> **Exercise objective**: For the records below, print the lines from the line with "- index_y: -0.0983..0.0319" through the line with "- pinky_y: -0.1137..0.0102" exactly as written; include both end lines and exclude the rest.

> **Source data**:
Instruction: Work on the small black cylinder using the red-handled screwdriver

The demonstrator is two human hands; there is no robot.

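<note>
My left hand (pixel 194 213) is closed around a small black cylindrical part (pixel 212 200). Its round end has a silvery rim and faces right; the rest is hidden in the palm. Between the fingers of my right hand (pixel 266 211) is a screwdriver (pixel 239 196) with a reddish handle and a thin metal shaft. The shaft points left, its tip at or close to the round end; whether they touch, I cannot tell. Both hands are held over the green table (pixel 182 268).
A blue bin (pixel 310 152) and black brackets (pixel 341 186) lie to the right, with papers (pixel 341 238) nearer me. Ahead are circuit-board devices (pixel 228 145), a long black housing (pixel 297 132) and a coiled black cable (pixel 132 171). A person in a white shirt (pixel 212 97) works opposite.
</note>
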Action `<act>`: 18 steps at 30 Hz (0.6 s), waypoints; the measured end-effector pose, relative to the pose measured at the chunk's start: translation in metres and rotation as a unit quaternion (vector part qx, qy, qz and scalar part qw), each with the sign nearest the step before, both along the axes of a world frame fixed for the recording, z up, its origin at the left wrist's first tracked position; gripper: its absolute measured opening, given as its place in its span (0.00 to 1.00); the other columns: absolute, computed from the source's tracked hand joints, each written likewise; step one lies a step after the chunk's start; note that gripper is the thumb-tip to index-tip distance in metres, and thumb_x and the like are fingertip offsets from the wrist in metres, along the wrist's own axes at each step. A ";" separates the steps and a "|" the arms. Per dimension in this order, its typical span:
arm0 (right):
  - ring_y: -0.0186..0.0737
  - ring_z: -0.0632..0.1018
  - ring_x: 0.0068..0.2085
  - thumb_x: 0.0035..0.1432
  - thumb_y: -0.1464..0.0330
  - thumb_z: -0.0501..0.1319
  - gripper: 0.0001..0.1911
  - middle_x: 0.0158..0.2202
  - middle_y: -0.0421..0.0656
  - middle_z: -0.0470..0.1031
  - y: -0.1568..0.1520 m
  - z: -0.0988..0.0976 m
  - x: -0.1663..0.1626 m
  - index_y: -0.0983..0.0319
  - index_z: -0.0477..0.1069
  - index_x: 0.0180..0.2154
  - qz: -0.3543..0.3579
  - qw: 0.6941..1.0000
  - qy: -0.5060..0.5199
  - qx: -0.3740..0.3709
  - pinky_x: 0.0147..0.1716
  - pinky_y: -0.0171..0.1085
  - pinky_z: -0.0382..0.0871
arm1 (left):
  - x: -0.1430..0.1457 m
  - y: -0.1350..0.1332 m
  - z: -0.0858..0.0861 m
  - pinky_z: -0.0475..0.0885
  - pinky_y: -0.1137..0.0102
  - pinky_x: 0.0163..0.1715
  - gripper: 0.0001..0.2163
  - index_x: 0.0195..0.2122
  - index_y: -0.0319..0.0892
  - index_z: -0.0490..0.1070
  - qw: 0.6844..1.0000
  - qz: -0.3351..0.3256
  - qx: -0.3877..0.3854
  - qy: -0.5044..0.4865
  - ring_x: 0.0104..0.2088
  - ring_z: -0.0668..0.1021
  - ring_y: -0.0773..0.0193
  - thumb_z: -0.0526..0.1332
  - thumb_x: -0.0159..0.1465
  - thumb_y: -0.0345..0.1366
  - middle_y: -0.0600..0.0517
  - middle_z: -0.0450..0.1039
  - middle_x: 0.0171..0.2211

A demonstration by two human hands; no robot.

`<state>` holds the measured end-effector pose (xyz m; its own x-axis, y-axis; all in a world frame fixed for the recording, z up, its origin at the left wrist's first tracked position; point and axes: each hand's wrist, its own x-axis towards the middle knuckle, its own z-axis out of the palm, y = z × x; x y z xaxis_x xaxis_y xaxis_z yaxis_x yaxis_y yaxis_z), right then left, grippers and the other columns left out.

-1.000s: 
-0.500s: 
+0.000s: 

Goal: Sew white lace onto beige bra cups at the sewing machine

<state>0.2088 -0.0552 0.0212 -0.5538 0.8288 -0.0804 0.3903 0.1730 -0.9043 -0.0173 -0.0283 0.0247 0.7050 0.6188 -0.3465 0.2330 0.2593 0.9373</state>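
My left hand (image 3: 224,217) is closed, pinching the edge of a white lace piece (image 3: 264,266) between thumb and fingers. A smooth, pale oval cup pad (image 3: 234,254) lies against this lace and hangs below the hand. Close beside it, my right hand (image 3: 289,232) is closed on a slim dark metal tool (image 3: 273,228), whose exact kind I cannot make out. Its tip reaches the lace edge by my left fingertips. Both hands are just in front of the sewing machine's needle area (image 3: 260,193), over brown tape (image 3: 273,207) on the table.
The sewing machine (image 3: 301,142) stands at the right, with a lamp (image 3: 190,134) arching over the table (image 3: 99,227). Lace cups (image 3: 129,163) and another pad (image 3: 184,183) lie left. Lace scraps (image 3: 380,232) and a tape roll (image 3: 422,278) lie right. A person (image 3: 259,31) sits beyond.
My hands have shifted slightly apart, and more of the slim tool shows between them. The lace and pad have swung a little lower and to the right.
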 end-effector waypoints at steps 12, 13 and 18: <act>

> **Output below**:
  - index_y: -0.0983..0.0319
  - index_z: -0.0477..0.1069
  - index_x: 0.0180..0.2154
  - qz: -0.3543..0.3579
  - qw: 0.6941..1.0000
  - qy: -0.5060..0.5199
  - qx: -0.3740..0.3709
  - pinky_x: 0.0147..0.1716
  - pinky_y: -0.0171..0.1085
  - pinky_z: -0.0382..0.0871
arm1 (left):
  - x: -0.1430..0.1457 m
  - y: -0.1350..0.1332 m
  - z: -0.0858..0.0861 m
  - pinky_z: -0.0475..0.0885
  - pinky_y: -0.1137..0.0102

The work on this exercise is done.